Pat could not see what happened — he was still partly blinded by the dust and the darkness — but he guessed that Hansteen must have literally thrown Sue through the roof. Neither his age nor his years in space had yet robbed him of his Earthborn strength.
“Are you there, Pat?” he called. “I'm on the ladder.”
“Don't wait for me — I'm coming.”
That was easier said than done. It felt as if a million soft yet determined fingers were clutching at him, pulling him back into the rising flood. He gripped one of the seat-backs — now almost hidden beneath the dust — and pulled himself toward the beckoning light.
Something whipped against his face; instinctively, he reached out to push it aside, then realized that it was the end of the rope ladder. He hauled upon it with all his might, and slowly, reluctantly, the Sea of Thirst relaxed its grip upon him.
Before he entered the shaft, he had one last glimpse of the cabin. The whole of the rear was now submerged by that crawling tide of gray; it seemed unnatural, and doubly sinister, that it rose in such a geometrically perfect plane, without a single ripple to furrow its surface.
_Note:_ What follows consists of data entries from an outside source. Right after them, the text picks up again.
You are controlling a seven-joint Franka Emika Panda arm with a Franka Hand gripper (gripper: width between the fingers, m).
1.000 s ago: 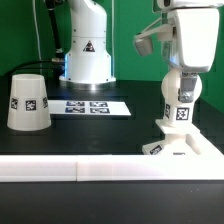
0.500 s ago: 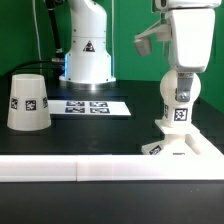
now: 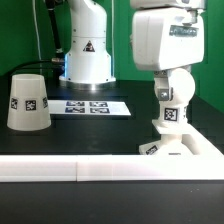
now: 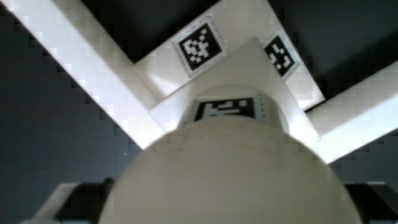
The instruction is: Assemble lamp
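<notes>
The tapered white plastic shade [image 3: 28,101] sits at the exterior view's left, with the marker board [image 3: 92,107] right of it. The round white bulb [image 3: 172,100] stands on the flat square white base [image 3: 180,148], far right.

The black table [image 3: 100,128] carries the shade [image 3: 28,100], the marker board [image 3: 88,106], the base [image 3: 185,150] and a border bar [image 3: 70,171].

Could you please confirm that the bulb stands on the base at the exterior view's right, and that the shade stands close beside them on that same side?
Not quite: the shade stands at the exterior view's left, on the far side of the marker board. The bulb does stand on the base at the right. The exterior view shows this.
</notes>
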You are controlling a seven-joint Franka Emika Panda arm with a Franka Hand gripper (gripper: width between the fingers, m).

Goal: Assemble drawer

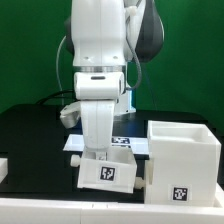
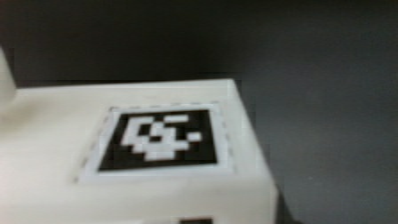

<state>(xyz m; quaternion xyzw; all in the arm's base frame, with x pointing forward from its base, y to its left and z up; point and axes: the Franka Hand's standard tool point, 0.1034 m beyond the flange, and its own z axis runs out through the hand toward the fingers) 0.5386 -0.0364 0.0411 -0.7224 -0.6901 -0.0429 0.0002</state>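
Green wall fills the background behind a black surface (image 1: 30, 125) where a white robot arm reaches straight down. At the arm's lower end a small white box, the drawer (image 1: 106, 172), hangs tilted, its front with a square black-and-white tag facing the camera. The tool (image 1: 100, 152) sits directly above the drawer and appears clamped on its upper edge, though its fingers are mostly hidden behind the arm's body. Just beside the drawer, toward the exterior view's right, stands a much taller white cube housing (image 1: 185, 160), open on top, with a small tag low on its front. Behind the drawer a flat marker board (image 1: 125, 142) lies on the surface. The wrist view shows only a tagged white face of the drawer (image 2: 169, 140) close up, blurred. So the housing lies sideways from the held drawer, near but apparently not touching; any joining move would probably travel toward the exterior view's right.
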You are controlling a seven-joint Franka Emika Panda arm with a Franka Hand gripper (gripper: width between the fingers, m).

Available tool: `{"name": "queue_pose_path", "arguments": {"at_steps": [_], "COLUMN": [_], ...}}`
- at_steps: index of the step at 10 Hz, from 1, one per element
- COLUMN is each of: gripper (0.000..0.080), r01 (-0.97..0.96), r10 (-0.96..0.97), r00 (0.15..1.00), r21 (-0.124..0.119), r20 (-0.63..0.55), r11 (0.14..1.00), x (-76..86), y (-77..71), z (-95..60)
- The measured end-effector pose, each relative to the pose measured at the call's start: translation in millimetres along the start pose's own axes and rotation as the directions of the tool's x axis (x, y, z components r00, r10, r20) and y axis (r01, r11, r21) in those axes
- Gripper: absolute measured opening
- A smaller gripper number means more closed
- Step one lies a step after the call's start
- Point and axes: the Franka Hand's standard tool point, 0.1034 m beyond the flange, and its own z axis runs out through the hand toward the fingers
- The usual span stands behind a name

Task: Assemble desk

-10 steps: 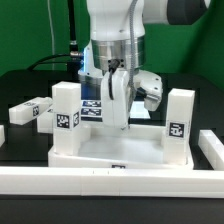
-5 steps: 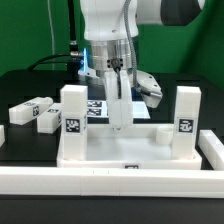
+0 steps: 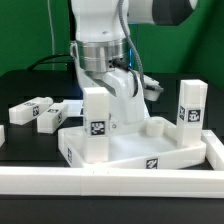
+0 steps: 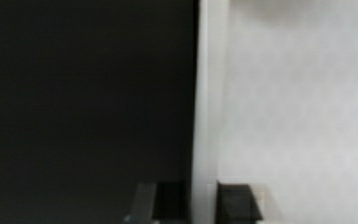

A meter away — this was something Pat knew he would remember all his life, though he could not imagine why — a solitary paper cup was floating sedately on the rising tide, like a toy boat upon a peaceful lake. In a few minutes it would reach the ceiling and be overwhelmed, but for the moment it was still bravely defying the dust.
And so were the emergency lights; they would continue to burn for days, even when each one was encapsulated in utter darkness.
Now the dim-lit shaft was around him. He was climbing as quickly as his muscles would permit, but he could not overtake the Commodore. There was a sudden flood of light from above as Hansteen cleared the mouth of the shaft, and involuntarily Pat looked downward to protect his eyes from the glare. The dust was already rising swiftly behind him, still unrippled, still smooth and placid — and inexorable.
Then he was straddling the low mouth of the caisson, in the center of a fantastically overcrowded igloo. All around him, in various stages of exhaustion and dishevelment, were his fellow passengers; helping them were four space-suited figures and one man without a suit, whom he assumed was Chief Engineer Lawrence. How strange it was to see a new face, after all these days.
“Is everyone out?” Lawrence asked anxiously.
“Yes”, said Pat. “I'm the last man.” Then he added, “I hope”, for he realized that in the darkness and confusion someone might have been left behind. Suppose Radley had decided not to face the music back in New Zealand…
No — he was here with the rest of them. Pat was just starting to do a count of heads when the plastic floor gave a sudden jump — and out of the open well shot a perfect smoke ring of dust. It hit the ceiling, rebounded, and disintegrated before anyone could move.
“What the devil was that?” said Lawrence.
“Our lox tank”, answered Pat. “Good old bus — she lasted just long enough.”
And then, to his helpless horror, the skipper of Selene burst into tears.